Police have arrested two people and said the motive for the shooting is unclear.
What's next?
Authorities are conducting a major operation in an area outside the town centre but say there is no wider danger to the public.
Five people were shot dead at a youth welfare centre in the northern German town of State, police said, in one of the country's deadliest mass shootings in years.
Two people have been arrested, police have said.
"Homicides involving multiple victims occurred at a youth welfare facility in the city," police said.
"Five people were fatally injured and additional individuals sustained injuries."
The motive is currently unclear, they added.
Police said they were conducting a major operation in an area outside the town centre.
"We ask you to leave the area and give it a wide berth for your own safety," they said in a post on X.
Images showed a large contingent of police and ambulances gathered on a cobble-stoned street in Stade while helicopters hovered overhead.

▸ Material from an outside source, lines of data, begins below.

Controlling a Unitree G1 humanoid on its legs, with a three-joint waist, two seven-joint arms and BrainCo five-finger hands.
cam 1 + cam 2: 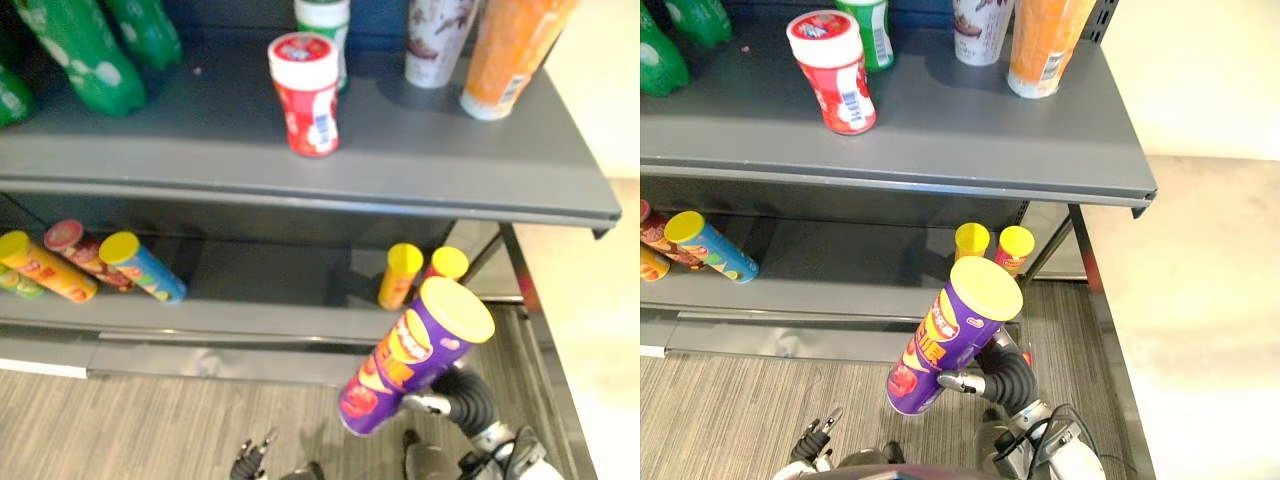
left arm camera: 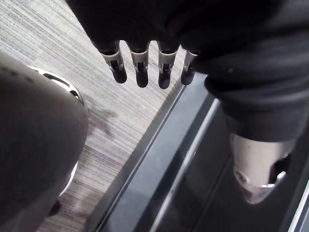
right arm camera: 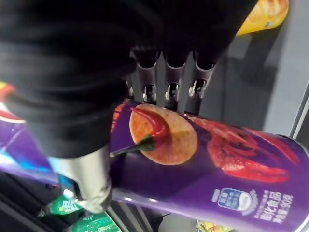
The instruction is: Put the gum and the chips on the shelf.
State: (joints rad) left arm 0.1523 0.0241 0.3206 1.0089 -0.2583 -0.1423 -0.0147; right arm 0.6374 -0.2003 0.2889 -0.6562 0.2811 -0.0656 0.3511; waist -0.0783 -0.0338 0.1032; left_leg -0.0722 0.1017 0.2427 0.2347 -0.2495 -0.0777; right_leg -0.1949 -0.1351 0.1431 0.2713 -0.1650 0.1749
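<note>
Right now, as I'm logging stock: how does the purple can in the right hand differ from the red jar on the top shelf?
The purple can has a yellow lid, the red jar a white-rimmed one. The purple can tilts, gripped by the right hand; the red jar stands upright on the top shelf. Both are lidded cylinders.

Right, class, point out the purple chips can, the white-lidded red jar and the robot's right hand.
purple chips can [image 1: 403, 358]: left eye view, mid-side of the tube.
red jar [image 1: 312, 120]: left eye view, body below the lid.
right hand [image 3: 173, 79]: right wrist view, one of its fingers.
</note>
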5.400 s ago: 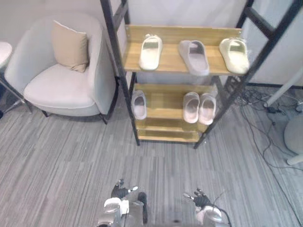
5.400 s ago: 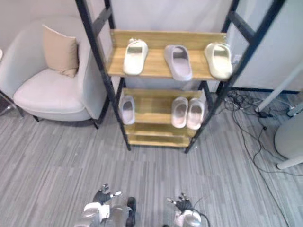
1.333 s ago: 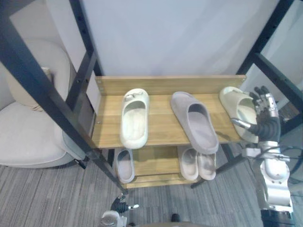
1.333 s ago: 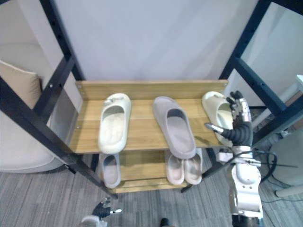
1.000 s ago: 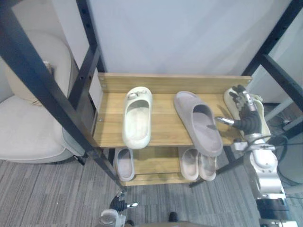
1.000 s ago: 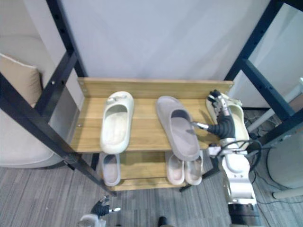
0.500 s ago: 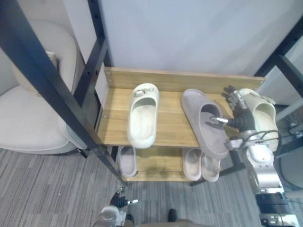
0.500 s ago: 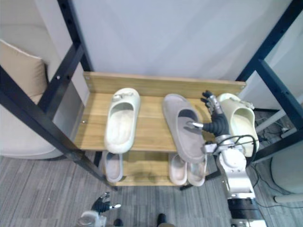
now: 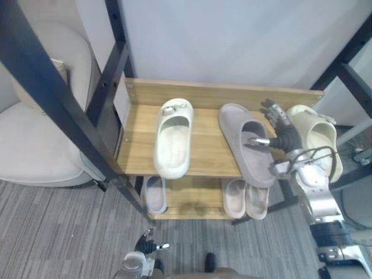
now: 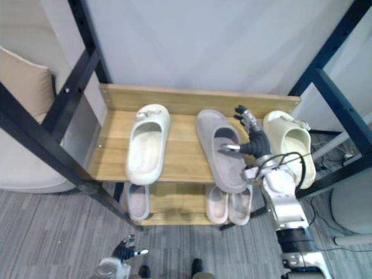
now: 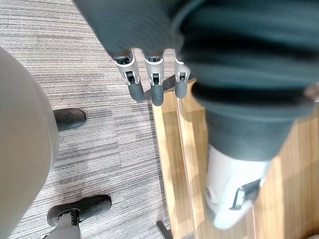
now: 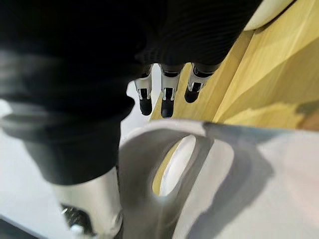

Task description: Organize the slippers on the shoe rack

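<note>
On the shoe rack's top shelf (image 9: 139,125) lie a cream slipper (image 9: 172,138) at the left, a grey slipper (image 9: 246,144) in the middle and a second cream slipper (image 9: 317,142) at the right. My right hand (image 9: 279,131) is open at the grey slipper's right side, its thumb reaching over the slipper's opening. The right wrist view has its straight fingers (image 12: 167,99) above the wood and the grey slipper's strap (image 12: 164,144) beside the thumb. On the lower shelf a single grey slipper (image 9: 154,195) lies left and a pale pair (image 9: 244,199) right. My left hand (image 9: 142,247) hangs open near the floor.
Slanted black frame posts (image 9: 58,99) stand at the rack's left, and more (image 9: 349,64) at its right. A light armchair (image 9: 35,145) sits to the left on the grey carpet. A white wall closes the back of the rack.
My right hand has moved left from the right cream slipper to the grey middle slipper, and its thumb now lies over that slipper's opening. The camera view has also shifted.
</note>
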You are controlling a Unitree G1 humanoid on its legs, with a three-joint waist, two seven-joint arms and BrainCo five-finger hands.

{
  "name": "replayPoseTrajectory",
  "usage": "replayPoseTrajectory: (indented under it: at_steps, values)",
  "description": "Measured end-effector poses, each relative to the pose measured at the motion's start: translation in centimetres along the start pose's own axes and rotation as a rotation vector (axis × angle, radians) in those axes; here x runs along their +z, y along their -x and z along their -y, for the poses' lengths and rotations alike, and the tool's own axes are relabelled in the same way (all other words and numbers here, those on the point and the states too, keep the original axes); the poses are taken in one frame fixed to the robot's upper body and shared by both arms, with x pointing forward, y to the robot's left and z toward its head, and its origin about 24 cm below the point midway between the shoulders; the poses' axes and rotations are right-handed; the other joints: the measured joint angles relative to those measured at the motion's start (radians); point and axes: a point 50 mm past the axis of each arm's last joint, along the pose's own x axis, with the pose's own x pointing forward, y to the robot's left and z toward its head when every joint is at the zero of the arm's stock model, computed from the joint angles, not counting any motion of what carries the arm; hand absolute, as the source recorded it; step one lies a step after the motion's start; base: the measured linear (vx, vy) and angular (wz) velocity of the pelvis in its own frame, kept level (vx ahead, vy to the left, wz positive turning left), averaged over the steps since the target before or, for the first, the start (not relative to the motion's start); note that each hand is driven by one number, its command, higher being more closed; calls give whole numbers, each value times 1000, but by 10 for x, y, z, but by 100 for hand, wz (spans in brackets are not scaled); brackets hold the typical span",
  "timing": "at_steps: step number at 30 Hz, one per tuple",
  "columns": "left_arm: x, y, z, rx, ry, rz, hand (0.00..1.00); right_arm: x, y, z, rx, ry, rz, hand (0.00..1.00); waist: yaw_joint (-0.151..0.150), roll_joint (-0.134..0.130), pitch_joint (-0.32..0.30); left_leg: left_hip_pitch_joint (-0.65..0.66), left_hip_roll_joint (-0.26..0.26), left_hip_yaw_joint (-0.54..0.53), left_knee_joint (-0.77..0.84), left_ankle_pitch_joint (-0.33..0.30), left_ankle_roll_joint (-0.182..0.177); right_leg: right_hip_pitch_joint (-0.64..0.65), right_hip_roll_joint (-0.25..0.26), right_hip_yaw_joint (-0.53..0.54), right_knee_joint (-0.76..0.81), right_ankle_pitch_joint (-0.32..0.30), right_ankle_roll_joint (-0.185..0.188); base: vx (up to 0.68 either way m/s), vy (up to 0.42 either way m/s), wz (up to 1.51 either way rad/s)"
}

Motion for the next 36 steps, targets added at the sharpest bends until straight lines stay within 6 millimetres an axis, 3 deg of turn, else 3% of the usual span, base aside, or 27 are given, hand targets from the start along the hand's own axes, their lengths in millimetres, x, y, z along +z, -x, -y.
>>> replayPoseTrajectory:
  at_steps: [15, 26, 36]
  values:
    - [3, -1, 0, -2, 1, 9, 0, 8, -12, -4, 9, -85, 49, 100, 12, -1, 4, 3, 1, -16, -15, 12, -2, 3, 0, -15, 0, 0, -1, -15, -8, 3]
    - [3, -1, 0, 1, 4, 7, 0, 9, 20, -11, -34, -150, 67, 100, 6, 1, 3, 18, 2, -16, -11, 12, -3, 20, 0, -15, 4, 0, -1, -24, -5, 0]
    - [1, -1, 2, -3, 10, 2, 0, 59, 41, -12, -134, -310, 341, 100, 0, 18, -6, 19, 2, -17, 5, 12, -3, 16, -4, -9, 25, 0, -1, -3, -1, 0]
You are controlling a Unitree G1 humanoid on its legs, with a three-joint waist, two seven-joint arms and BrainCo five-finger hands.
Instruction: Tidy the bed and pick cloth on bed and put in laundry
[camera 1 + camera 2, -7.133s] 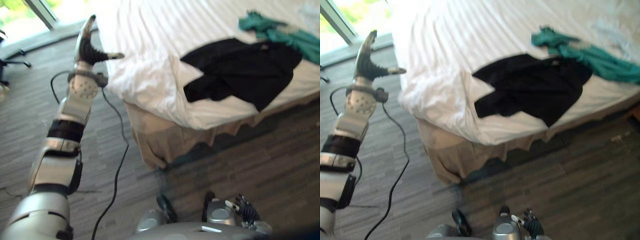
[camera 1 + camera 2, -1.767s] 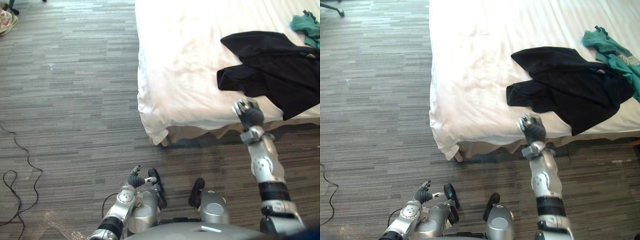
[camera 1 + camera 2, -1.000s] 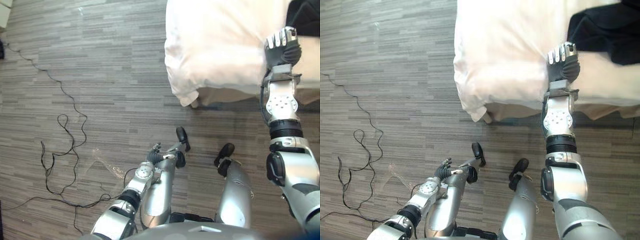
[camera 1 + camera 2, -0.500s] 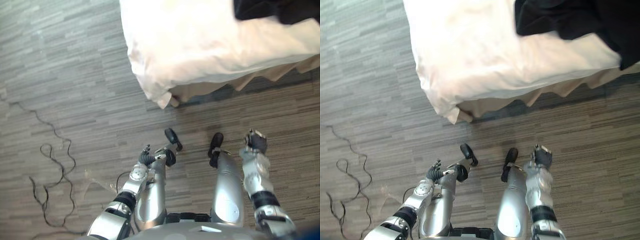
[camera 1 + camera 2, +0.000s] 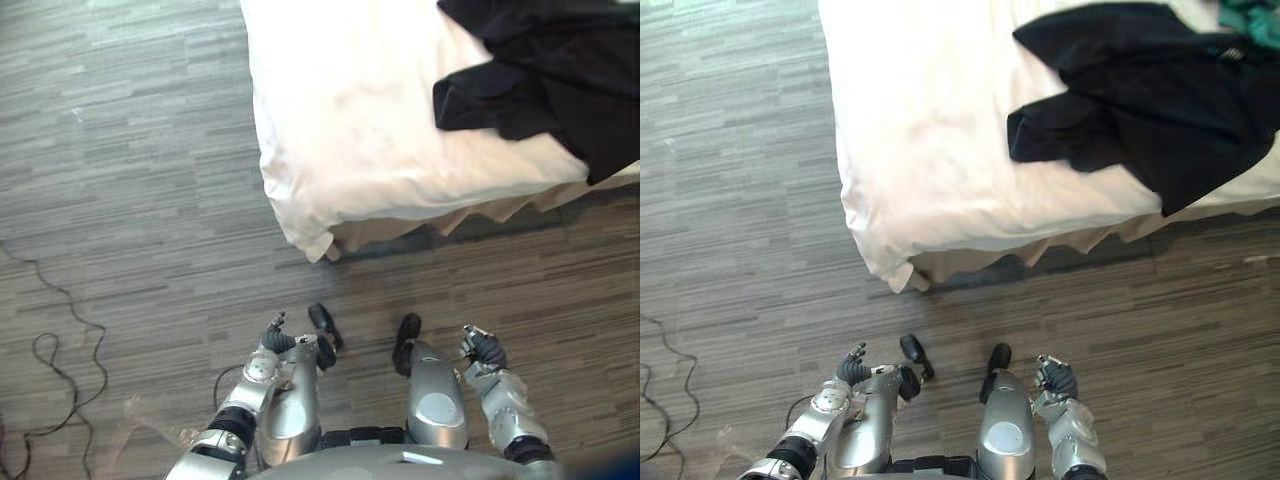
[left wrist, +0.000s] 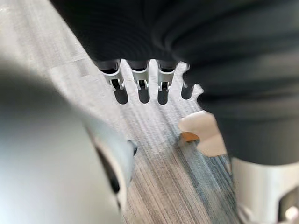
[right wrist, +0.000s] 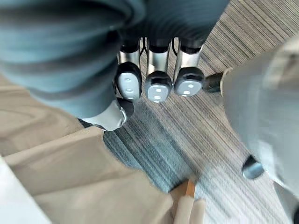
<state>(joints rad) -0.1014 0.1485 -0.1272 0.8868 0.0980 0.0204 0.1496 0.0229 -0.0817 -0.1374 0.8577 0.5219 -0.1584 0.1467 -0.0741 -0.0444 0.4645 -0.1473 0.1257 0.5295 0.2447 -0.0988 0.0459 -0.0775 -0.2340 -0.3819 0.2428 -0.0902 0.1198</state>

Those killed were all adults, police said, and it was unclear how many were injured.
Police said the shooting took place in the facility on Dankersstrasse, a street south of the town centre.
They said that there was no danger to the public.
Two suspects were arrested, one of whom is believed to have fired the shots.
Police said they were working to establish the background to the shooting and what exactly happened.
Germany has some of Europe's strictest gun laws — they require anyone under 25 to pass a psychiatric exam before applying for a gun licence — and mass shootings are relatively rare.
But they occur from time to time, and Monday's was among the deadliest in recent times.
In February 2020, a far-right extremist shot dead nine people and wounded five others in the central German city of Hanau.
In March 2023 a disgruntled former Jehovah's Witness member shot dead six people from the Christian group's congregation in the German city of Hamburg, before turning the gun on himself.
In May 2022 a 21-year-old gunman opened fire at a secondary school in northern Germany, badly injuring a female member of staff before being arrested.